Volvimos a lo mismo. Reciclamos el odio y la venganza como un sino ineludible y maldito. Pero no se asumen las culpas. Uno de los más perversos presupuestos mentales de los colombianos ha sido ver el problema, de cualquier índole, en el actuar ajeno. En los otros. Así se promovieron guerras, crímenes atroces /corte de franela, empalamiento, secuestro y utilización de niños en combates armados y asesinatos sicariales, violaciones sexuales, uso de motosierras para descuartizar seres humanos vivos, hornos crematorios, exterminio con muerte selectiva de un partido político, millones de desplazados despojados de sus tierras, ataques a bala y sin piedad sobre civiles inermes a nombre de una revolución desdibujada, uso de la fuerza pública para matar inocentes etc., etc./, todo, sin cargos de conciencia. Porque la culpa siempre es ajena. “Primero muerto que confeso”, dice el refrán. Esta realidad es histórica y tiene vigencia. Lo estamos viendo una vez más. Un niño enseñado a matar dispara sobre un precandidato presidencial y la culpa se diluye entre señalamientos que seguramente conducirán a la impunidad.

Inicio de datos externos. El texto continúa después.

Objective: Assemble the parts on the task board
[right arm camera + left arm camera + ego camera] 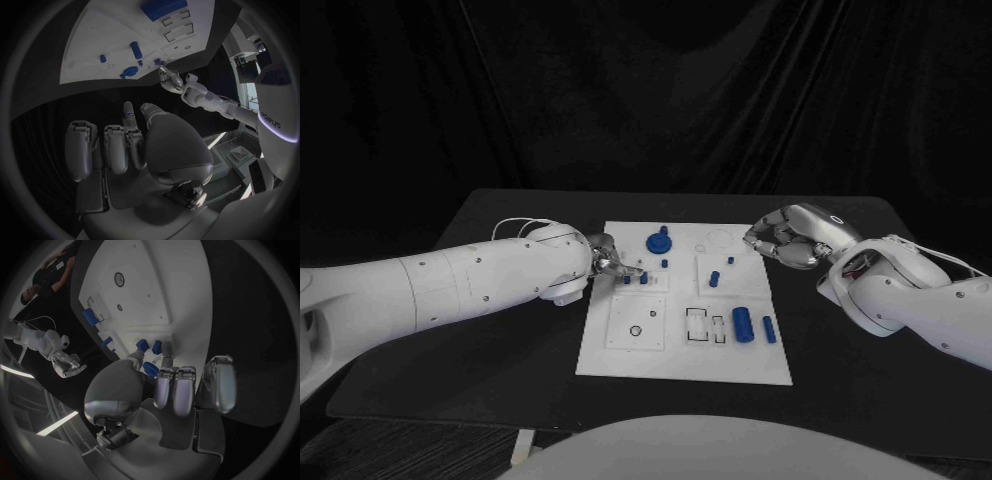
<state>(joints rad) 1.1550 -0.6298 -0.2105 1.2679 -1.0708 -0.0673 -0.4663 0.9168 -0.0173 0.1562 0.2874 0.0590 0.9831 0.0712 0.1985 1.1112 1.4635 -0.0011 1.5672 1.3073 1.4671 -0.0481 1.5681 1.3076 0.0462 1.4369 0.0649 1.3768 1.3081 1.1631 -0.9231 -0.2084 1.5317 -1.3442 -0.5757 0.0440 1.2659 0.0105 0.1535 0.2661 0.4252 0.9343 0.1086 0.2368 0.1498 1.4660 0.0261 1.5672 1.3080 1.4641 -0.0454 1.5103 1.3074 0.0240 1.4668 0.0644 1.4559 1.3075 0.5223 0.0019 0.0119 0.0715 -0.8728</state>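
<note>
The white task board (682, 345) lies in the middle of the table. At its left edge my left hand (607, 260) reaches in, and its fingertips (166, 362) hover by two small blue parts (639, 279) (149, 346) with nothing gripped. A round blue part (659, 240) (129, 72) stands just beyond them. A blue peg (714, 278) stands mid-board, and a thick blue cylinder (743, 324) lies beside a slim one (769, 328) lower right. My right hand (783, 238) hangs curled over the board's far right corner. It seems to pinch a small blue part (130, 116) between thumb and finger.
The black table (473, 370) spreads on all sides of the board. Empty outlined slots (704, 325) and a small ring hole (636, 330) mark the board's near half.
</note>
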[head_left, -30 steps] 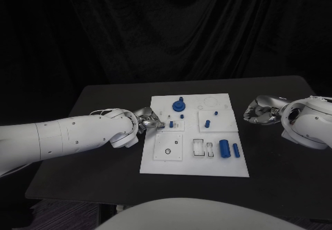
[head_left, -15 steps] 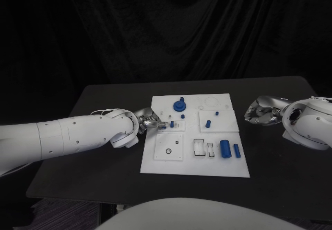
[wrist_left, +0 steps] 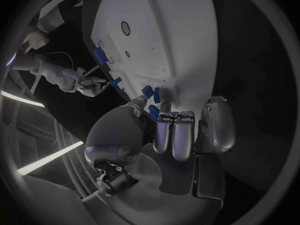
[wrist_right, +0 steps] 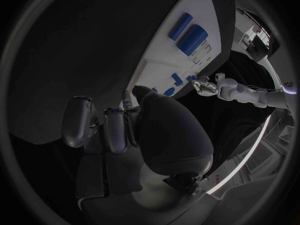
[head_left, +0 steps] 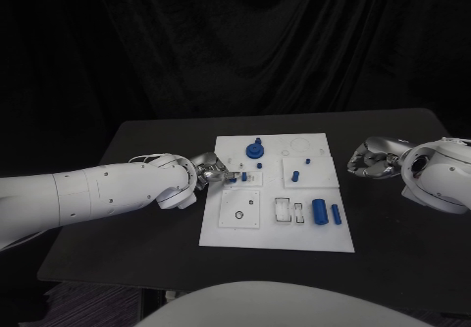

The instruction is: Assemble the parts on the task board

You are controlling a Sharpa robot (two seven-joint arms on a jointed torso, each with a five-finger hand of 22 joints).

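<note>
A black table (head_left: 147, 252) with a matte top stands in the middle of the scene, its near and left edges showing against a darker floor. Behind it hangs a black curtain (head_left: 246, 54) in loose vertical folds, covering the whole background above the table's far edge.

White task board (head_left: 221, 231), blue parts (head_left: 319, 210), black table (head_left: 147, 238), seemingly plain.

left robot hand (head_left: 214, 174) fingertips hiding small part
</note>
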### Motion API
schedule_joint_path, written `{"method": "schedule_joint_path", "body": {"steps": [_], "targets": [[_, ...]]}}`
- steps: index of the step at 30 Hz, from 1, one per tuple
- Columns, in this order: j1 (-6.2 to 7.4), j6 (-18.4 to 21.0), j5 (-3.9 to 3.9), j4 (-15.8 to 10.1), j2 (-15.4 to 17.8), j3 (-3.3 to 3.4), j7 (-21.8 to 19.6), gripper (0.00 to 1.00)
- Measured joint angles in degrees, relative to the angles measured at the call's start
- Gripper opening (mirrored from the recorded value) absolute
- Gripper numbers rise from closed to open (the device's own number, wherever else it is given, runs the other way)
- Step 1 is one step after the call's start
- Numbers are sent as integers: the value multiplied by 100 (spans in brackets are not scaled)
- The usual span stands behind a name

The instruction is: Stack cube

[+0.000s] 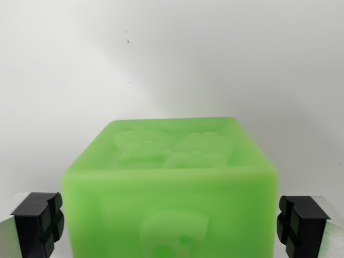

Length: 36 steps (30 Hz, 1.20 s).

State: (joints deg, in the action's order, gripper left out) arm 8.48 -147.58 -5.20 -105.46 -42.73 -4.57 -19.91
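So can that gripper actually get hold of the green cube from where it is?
Probably yes. The gripper is open, with one black pad on each side of the green cube and nothing between them. Whether the pads already touch it is hard to tell.

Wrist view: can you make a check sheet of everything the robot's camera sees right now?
Surface: plain white, with a few tiny dark specks.
Job's things: one green cube with raised shapes on its top and front; only one cube in view.
Clutter: nothing seen.
Grippers: the gripper sits with a black pad on each side of the cube, the left pad and right pad close to its sides; contact cannot be told.
Cables: nothing seen.
Surroundings: only white background behind the cube.
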Motion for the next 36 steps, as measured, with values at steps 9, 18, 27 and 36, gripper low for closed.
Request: {"method": "schedule_joint_path", "body": {"steps": [9,18,27,36], "targets": [[23,-46,0,32,-67,21,0,0],[25,-47,0,34,-67,23,0,0],[25,-47,0,35,-67,23,0,0],[25,-47,0,35,-67,23,0,0]]}}
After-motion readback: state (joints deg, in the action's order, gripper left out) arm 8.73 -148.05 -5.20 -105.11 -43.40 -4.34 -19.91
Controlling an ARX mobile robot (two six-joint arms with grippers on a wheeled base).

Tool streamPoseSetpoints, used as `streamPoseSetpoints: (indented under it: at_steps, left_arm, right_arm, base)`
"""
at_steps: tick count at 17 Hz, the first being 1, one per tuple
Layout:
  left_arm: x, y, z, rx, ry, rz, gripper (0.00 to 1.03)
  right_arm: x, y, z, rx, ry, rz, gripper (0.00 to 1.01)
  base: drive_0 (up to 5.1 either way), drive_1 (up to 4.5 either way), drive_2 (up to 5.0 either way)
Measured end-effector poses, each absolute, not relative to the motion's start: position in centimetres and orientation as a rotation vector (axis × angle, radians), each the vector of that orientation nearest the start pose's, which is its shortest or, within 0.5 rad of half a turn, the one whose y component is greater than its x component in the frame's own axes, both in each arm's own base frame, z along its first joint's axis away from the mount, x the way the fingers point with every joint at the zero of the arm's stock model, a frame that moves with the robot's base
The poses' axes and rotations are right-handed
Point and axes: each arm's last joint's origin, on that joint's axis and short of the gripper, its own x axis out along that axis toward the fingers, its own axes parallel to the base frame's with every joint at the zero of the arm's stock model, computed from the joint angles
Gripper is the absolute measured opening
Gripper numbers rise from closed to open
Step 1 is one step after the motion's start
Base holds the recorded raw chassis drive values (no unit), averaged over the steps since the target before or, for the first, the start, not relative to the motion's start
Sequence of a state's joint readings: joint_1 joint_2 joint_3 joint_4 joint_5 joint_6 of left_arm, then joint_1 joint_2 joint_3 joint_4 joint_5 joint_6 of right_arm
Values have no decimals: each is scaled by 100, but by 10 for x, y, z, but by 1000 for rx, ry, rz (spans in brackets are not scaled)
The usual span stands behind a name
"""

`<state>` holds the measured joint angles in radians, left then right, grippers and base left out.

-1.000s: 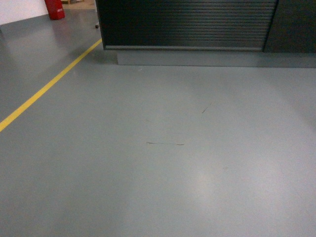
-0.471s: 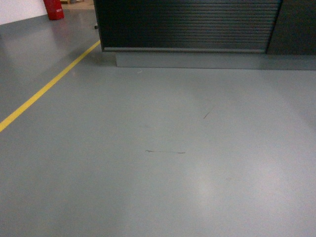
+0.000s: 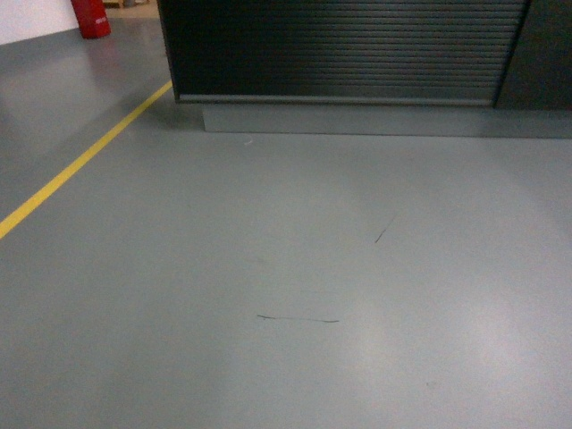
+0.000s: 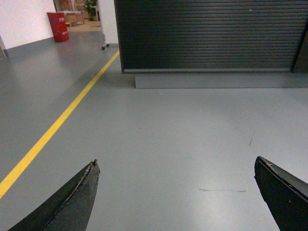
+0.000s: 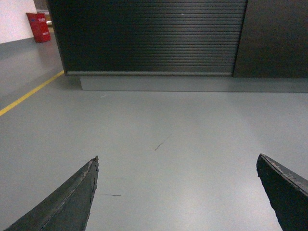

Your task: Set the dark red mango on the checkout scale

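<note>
Neither the dark red mango nor the scale appears in any view; both are out of sight, presumably somewhere above or beyond the checkout (image 3: 340, 49), whose horizontally ribbed dark front and grey plinth (image 3: 375, 119) fill the far side of the floor. Only that front shows, so the top of the desk, where the scale would sit, cannot be seen. The left gripper (image 4: 178, 192) is spread wide with nothing between its dark, tapered fingers, and the right gripper (image 5: 178, 192) is equally wide apart and empty; neither shows in the head view. The floor (image 3: 268, 268) is smooth grey with a dull sheen, marked by two thin dark scuffs (image 3: 298, 319), and a yellow line (image 3: 80, 161) runs diagonally toward the checkout's left corner, with a red bin (image 3: 89, 18) beyond it. By judgement, a mango of this kind should be moderately heavy, firm yet bruisable, and smooth enough to slip, so a grip across its broad middle with gentle pressure would suit it best. The task looks barely begun: the fruit is not yet in hand.
</note>
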<state>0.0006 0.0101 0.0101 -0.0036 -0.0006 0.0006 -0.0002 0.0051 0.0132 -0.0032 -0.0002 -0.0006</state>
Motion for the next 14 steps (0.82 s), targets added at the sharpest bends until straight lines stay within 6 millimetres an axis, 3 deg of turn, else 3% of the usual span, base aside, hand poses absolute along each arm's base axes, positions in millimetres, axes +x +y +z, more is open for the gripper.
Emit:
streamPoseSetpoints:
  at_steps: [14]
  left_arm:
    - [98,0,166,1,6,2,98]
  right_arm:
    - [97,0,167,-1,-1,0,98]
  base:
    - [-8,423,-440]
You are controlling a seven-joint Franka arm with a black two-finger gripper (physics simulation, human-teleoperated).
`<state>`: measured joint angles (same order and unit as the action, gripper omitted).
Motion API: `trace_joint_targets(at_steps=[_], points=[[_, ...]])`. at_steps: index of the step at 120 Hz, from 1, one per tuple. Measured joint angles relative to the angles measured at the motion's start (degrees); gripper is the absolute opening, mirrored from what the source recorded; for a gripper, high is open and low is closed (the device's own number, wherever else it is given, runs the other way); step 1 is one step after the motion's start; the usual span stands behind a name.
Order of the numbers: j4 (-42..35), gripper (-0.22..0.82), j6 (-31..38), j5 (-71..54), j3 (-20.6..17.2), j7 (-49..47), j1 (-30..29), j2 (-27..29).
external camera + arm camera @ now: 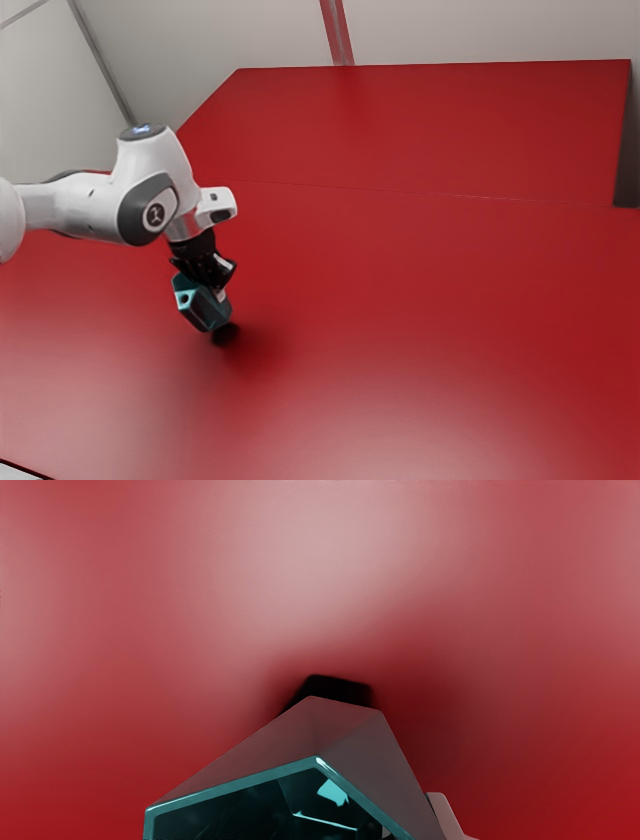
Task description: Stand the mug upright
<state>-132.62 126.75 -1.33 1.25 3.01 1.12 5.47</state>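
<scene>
My gripper [214, 284] points down over the table, shut on the wall of the teal mug [205, 308]. The mug hangs tilted just above the tabletop, with a dark shadow below it. In the wrist view, the many-sided mug [350, 735] turns its open rim toward the camera, and its dark inside shows. There the gripper [411, 825] has one pale finger [444, 812] against the outside of the wall, and part of the other appears inside the rim. The mug's handle cannot be made out.
The red table [430, 300] spreads around the mug and toward the exterior view's right. A raised-looking red section [430, 130] lies at the far side, with pale walls [480, 30] behind it.
</scene>
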Motion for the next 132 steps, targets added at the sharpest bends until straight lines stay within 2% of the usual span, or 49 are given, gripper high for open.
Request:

Nadie quiere ser culpable de nada. Son muy escasos los mea culpa.
Los partidos políticos creados a mediados del siglo XIX /conservador y liberal/ no se dedicaron a civilizar la política que ya venía podrida, y por el contrario la utilizaron para alebrestar los espíritus, llenar a las masas de odio y buscar a toda costa el usufructo del poder. Así llenaron la naciente república de sangre con sus alucinadas guerras civiles que se sucedieron unas tras otras, sin descanso, hasta llegar al nuevo siglo que estrenaron con otra confrontación, la más violenta, la de los Mil Días, ganada por los conservadores que festejaron encaramados sobre 100 mil cadáveres cuando el país solo tenía cuatro millones de habitantes. Fue cuando se perdió Panamá, el territorio más valioso y estratégico del naciente país de la barbarie.
Los godos reinaron durante las tres primeras décadas del siglo XX, hasta 1930, cuando los liberales ganaron la Presidencia con Enrique Olaya Herrera y mantuvieron el poder hasta 1946, año del regreso de los conservadores. En esos 46 años tampoco hubo concordia, pero lo peor estaba por venir. Y llegó el 9 de abril del 48. Un asesino dirigido mató al caudillo liberal Jorge Eliécer Gaitán, incendiando como nunca la llama de la locura fraticida: 300 mil muertos documentados. La cúspide del horror. Luego: dictadura de Rojas, Frente Nacional, guerrillas, fraude electoral 1970, narcotráfico, paramilitares, corrupción generalizada, política carroñera, país secuestrado por la desvergüenza, engolosinado con la muerte violenta, borracho de sangre. ¿Hasta cuándo?